Linking a PDS to a Wallet

The Wallet-Attached Storage spec describes an interface that personal data stores can expose to wallets, including a way to handle access control based on DIDs and ZCAPS. Similarly, the Linked Web Storage Working Group are writing a version 1.0 of the Solid storage server spec, which could be combined with work the Solid Share project is doing, exploring a way for a wallet application to mint access credentials that match an ACP policy on the storage. And in a third, independent initiative, Inrupt have published their own Solid Data Wallet API based on WebIDs and Data Grants, a fourth one is SISSI from KIT.

Apart from these four, there are probably other protocols for wallet-PDS interaction with a similar goal that I'm not listing here. And then there are the proprietary backup solutions at the wallet level and at the device level that I mentioned earlier. I think it's clear from the number of concurrently existing options now, that if we look over the next 40 years, there will not be a single dominant protocol by which data will travel between a wallet and a PDS. That's why I think we should not try to create a single underlying layer of data transport and access control to enable the 40-year persistence of personal data in education.

VC Attachments

There is a particular mechanism that we explore in the EduWallet project, that solves a piece of the puzzle, namely VC attachments. Suppose a student has completed a class at the Amsterdam Hip Hop Academy, and they received their badge. Now they want to apply as a youth mentor at a dance school, and they want to show off their skills in their application. The badge by itself is important, but the picture of the applicant comes to life if it includes detailed micro credentials of individual skills and courses, and if these credentials can link to video footage and other media. We are therefore building a prototype that uses the evidence feature of the W3C's Verifiable Credentials Data Model v2.0.
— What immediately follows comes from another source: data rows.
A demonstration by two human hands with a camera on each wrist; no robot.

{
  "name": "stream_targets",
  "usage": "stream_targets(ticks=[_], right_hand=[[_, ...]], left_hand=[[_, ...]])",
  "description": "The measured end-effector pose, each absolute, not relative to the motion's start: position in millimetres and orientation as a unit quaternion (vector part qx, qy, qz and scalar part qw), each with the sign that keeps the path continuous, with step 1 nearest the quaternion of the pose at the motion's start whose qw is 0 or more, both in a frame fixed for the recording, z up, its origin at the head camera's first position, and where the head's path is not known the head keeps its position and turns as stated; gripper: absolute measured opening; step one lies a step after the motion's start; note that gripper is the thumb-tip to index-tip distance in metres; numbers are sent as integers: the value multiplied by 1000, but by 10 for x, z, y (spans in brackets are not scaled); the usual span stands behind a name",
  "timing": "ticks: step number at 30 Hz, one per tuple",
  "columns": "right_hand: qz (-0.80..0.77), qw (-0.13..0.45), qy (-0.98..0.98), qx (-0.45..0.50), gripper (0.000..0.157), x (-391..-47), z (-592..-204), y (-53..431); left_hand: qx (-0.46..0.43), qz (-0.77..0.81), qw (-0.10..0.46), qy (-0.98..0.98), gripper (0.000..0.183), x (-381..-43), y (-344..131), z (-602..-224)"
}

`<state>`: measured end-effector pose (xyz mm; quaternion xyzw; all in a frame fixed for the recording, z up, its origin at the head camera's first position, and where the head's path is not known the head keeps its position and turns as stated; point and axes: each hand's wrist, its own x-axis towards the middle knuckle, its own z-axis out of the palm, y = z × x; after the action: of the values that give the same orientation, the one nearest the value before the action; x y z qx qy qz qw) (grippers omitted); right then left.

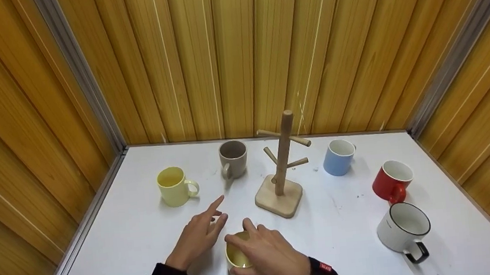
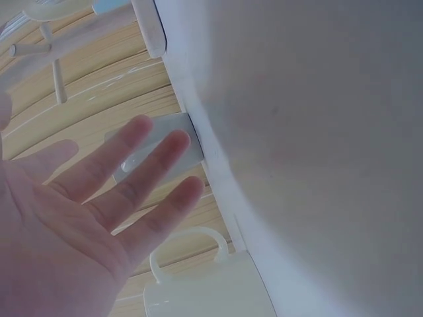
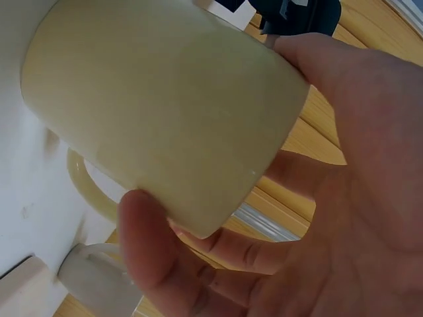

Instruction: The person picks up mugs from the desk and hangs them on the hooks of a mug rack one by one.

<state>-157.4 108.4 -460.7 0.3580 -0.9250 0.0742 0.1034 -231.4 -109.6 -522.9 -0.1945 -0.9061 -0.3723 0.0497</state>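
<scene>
My right hand (image 1: 271,255) grips a pale yellow mug (image 1: 237,255) near the front of the table, thumb and fingers spread around its rim from above. The right wrist view shows the side of this mug (image 3: 165,105) close up, its handle partly behind the fingertips. To its left my left hand (image 1: 198,234) is held over the table with the index finger extended, holding nothing. Beyond that hand stand a second yellow mug (image 1: 174,188) and a taupe mug (image 1: 232,158), both upright. A wooden mug tree (image 1: 284,165) with bare pegs stands ahead of the right hand.
On the right side are a blue mug (image 1: 338,159), a red mug (image 1: 391,181) and a white mug (image 1: 401,225) with a black rim and handle. Wood-patterned walls (image 1: 238,58) enclose the white table (image 1: 337,231) at the back and both sides.
</scene>
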Motion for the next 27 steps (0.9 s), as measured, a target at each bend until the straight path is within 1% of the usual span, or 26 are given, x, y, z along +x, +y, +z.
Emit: stream_targets(ticks=[3,7,11,15,21,27], right_hand=[[84,115,-921,364,54,-1566,-4623,1082],[91,118,-918,368,54,-1565,-4638,1087],[99,110,-918,367,56,-1559,-4647,1107],[124,100,-918,363,58,-1569,-4650,1168],[159,138,-905,369,59,-1607,-4665,1329],[214,149,-895,361,62,-1659,-4690,1515]], left_hand=[[-195,-370,49,-907,61,-2315,-1087,-5245],[-205,-366,57,-906,59,-2310,-1071,-5261],[-221,-364,65,-903,57,-2305,-1049,-5273],[-231,-366,55,-900,58,-2301,-1013,-5274],[-252,-401,31,-880,51,-2294,-929,-5259],[-291,-429,25,-855,48,-2266,-838,-5232]])
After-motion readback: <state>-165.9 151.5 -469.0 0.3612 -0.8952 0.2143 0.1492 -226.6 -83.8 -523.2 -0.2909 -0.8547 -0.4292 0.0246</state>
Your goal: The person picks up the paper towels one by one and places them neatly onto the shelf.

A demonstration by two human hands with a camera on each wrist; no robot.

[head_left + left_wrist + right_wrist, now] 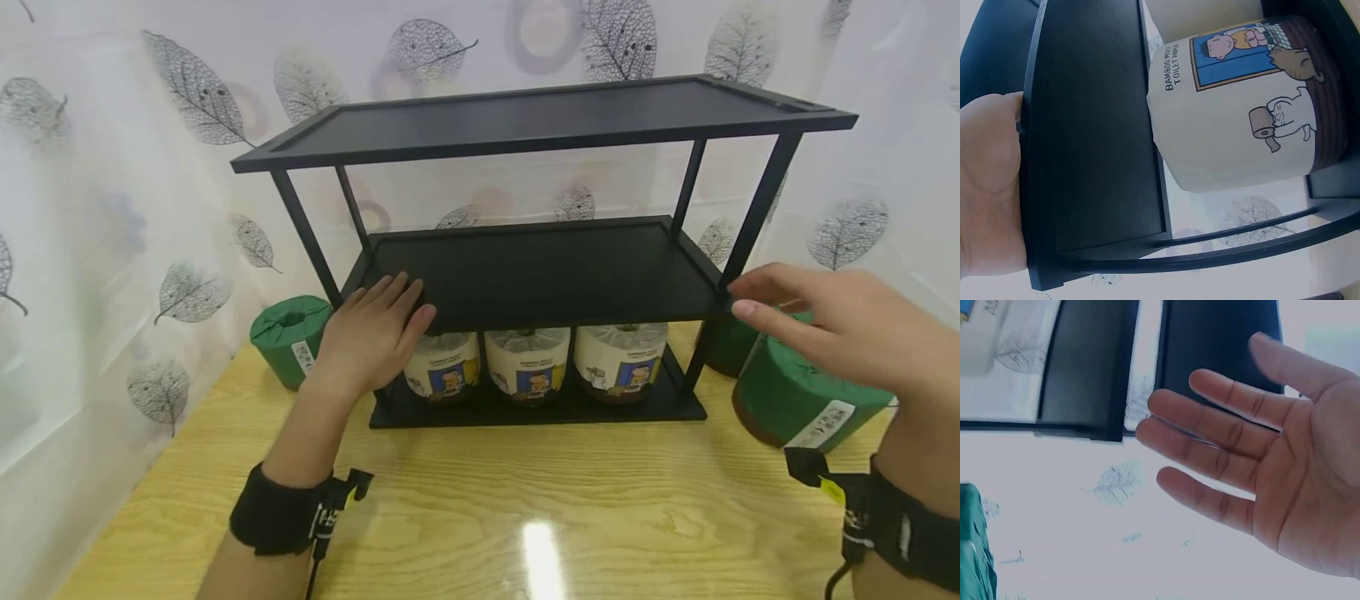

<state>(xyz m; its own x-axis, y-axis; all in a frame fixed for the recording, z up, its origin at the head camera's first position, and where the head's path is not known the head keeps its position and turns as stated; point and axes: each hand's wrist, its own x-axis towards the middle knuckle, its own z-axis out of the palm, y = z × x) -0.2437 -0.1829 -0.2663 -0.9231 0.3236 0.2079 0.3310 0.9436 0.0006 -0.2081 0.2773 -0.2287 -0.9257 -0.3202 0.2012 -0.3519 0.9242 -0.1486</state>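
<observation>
A black shelf rack (540, 279) with three levels stands on the table. On its middle board, at the left front, lies my left hand (371, 337), fingers straight; the left wrist view shows its heel (988, 181) against the board's front edge. Beside the right front post, my right hand (847, 325) is held with loosely bent fingers; its palm (1297, 462) faces the right wrist camera with nothing in it. Three cream toilet paper rolls with cartoon wrappers, left (442, 371), middle (528, 367) and right (621, 367), stand upright on the bottom board (532, 419).
A green-wrapped roll (291, 333) stands left of the rack. More green-wrapped rolls stand to its right, one in front (810, 396) and one partly hidden behind it (726, 342). A leaf-printed curtain (480, 50) hangs behind the wood-grain table (465, 500).
</observation>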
In a VC's evidence field, a URL and a digest of for instance a video can be provided, to be covered under the issuer's signature. It's not possible to provide multiple alternative URLs (as I think would have been useful in a multi-homed data architecture), and there is also no mechanism for access control - the assumption is apparently that the video is either public, or the link is not to be leaked.

Conclusion

In conclusion, we should design for a multi-homed persistence of the personal data of a learner, while they might easily own ten different smartphones (one every four years), or whatever devices will come after smartphones, from the time a credential is issued to the time a credential is presented. It should always be possible to use a combination of authentication factors to regain access to the personal data, and to its holder binding which proves that the learner is actually their data subject.

Access control is not a layer that can be organised per data location or with one specific way for a sync client to request access or to provide proof of group membership. There need to be multiple systems working in parallel in a polyglot system, each data link playing its part, in its own language, to make the data more multi-homed.

Combining a wallet with a personal data store will be very useful for attachments that are too big to fit into a VC, as we show in the prototype we are currently building, and hope to complete during the summer of 2025. Apart from that, wallets and PDSs are both just nodes in a polyglot data storage network, where multiple data transport protocols, data formats, access control mechanisms, backup strategies and authentication factors work together to keep a learner's personal data safe and available throughout their life-long learning experience.